56. First, Brazil notes that the Federal Credit Reform Act took effect for the 1992 cohort. Thus, the Panel’s question was likely meant to refer to “each post-1991 cohort”. Brazil hopes that the United States understood the Panel’s question to include the 1992 cohort.
57. Second, Brazil notes that CCC’s financial statements record a $1.16 billion “subsidy allowance” for all post-1991 cohorts.626 Under the FCRA, the subsidy allowance is recorded on a net present value basis, which means that it represents the cost CCC considers it will incur on post-1991 guarantee cohorts at the time those cohorts are closed.
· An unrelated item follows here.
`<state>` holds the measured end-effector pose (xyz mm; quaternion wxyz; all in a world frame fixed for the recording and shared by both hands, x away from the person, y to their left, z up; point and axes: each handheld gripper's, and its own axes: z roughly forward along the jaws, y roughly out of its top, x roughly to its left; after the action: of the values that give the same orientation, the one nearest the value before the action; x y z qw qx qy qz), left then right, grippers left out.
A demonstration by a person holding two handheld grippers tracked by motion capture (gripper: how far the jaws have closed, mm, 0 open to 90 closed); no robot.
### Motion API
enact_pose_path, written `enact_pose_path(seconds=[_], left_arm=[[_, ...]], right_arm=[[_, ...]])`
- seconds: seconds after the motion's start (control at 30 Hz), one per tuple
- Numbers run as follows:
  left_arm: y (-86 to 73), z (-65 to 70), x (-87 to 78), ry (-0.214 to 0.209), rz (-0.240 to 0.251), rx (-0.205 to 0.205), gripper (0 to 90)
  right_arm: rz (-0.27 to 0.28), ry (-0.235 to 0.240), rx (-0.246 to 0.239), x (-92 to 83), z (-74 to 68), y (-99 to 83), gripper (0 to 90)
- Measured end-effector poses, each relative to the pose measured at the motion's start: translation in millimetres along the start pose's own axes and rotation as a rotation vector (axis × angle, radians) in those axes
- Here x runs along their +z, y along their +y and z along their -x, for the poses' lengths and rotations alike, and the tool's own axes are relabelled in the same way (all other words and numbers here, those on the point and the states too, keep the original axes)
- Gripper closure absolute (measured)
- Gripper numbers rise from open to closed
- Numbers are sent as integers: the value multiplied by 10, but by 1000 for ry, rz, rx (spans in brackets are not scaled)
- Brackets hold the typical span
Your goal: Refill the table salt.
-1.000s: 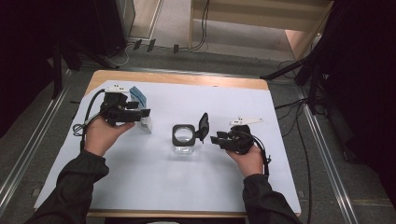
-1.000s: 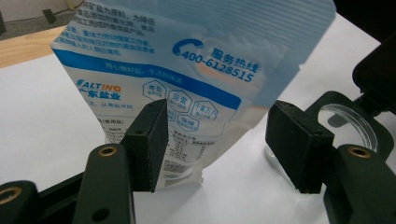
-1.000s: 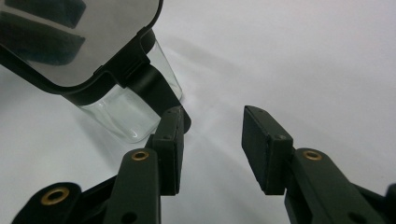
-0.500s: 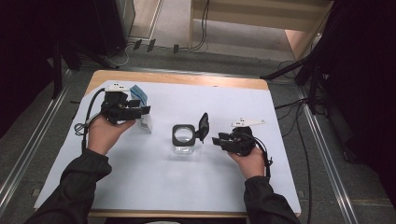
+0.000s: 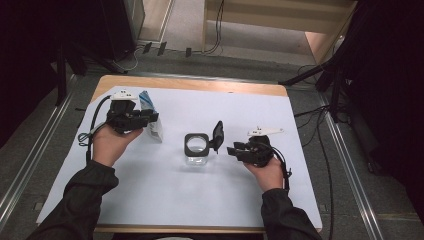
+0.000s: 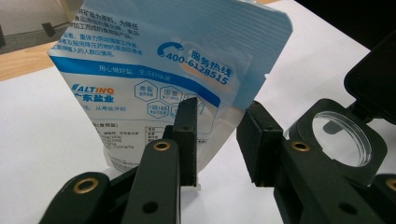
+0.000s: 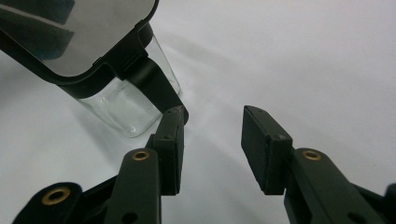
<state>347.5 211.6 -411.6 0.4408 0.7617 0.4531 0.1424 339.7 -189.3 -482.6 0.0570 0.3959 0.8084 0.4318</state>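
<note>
Salt pouch (image 6: 154,79) stands upright on the white table (image 5: 165,200), well left of the jar (image 5: 196,150). Jar sits mid-table, clear glass, black collar, lid (image 5: 218,135) flipped up on its hinge at the jar's right side.

Left gripper (image 6: 215,140): jaws have just been closing and now stand narrow around the pouch's lower right edge. One pad lies in front of the printed face, the other just past the edge. Whether either pad presses the film, cannot tell; a gap shows between them.

Right gripper (image 7: 212,140): jaws partly open, nothing between them, just right of the jar, one pad near the hinge strap.

Risks, as judged:
- Grip lands low and on the very edge of the pouch. Film is slick and soft, so it may slide out or fold as it lifts.
- Held low, the top-heavy pouch could flop over and spill if its top is open; the opening cannot be made out.
- Pouch tips toward the jar if the jaws nudge it before clamping.
- Right gripper sits close to the raised lid; a small drift could knock it shut or shove the light jar.
</note>
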Motion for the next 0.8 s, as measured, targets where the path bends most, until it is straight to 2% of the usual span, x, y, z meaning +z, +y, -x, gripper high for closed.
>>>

In other words, at the time all outstanding post-1991 cohorts close, the CCC considers that it will face $1.16 billion in uncollectible guarantees.627
274. The Panel notes the US statement in the US response to Question No. 81 that "All rescheduled claims are currently performing " and that "all payments due up to this point under [rescheduling] agreements have been received". However, the Panel also notes Exhibit US-129 (in particular, Note 5 on p. 22) and Brazil's reference thereto in Brazil's 28 January comments on the US response to Question No. 222. In this connection:
(a) How does the US respond to Brazil's statement in Brazil's 28 January comments that Exhibit US-129 confirms that rescheduling of export credit guarantee receivables cover both principal and interest, thereby confirming that not all of the rescheduled debt performs and that additional interest charges were also rescheduled?
Brazil’s Comment:
58. The United States has offered no documentary support for its assertion that the “substantial majority” of the reschedulings referred to in Note 5, p. 22 of Exhibit US-129 “pertain to activities related to the P.L. 480 foreign food assistance programme”.628
59. Moreover, the United States has never offered any support for its repeated assertion that “[a]ll rescheduled export credit guarantee debt is currently performing.”629 In fact, in its comment on the US response to Question 264(b), Brazil demonstrated that CCC is not collecting over 96 per cent of the rescheduled principal that remains outstanding.630 In column F of Exhibit US-147, the United States states that $1.64 billion of defaulted CCC guarantees have been rescheduled over the period 1992-2003. Yet as of 30 November 2003, the United States reports in Exhibit US-153 that the principal outstanding on these reschedulings amounts to $1.58 billion. This means that over the period 1992-2003, the CCC has only collected $60 million, or 3.6 per cent, of the $1.64 billion in defaulted CCC guarantees that have been rescheduled. Over 96 per cent of defaulted CCC guarantees that have been rescheduled over the period 1992-2003 remains outstanding.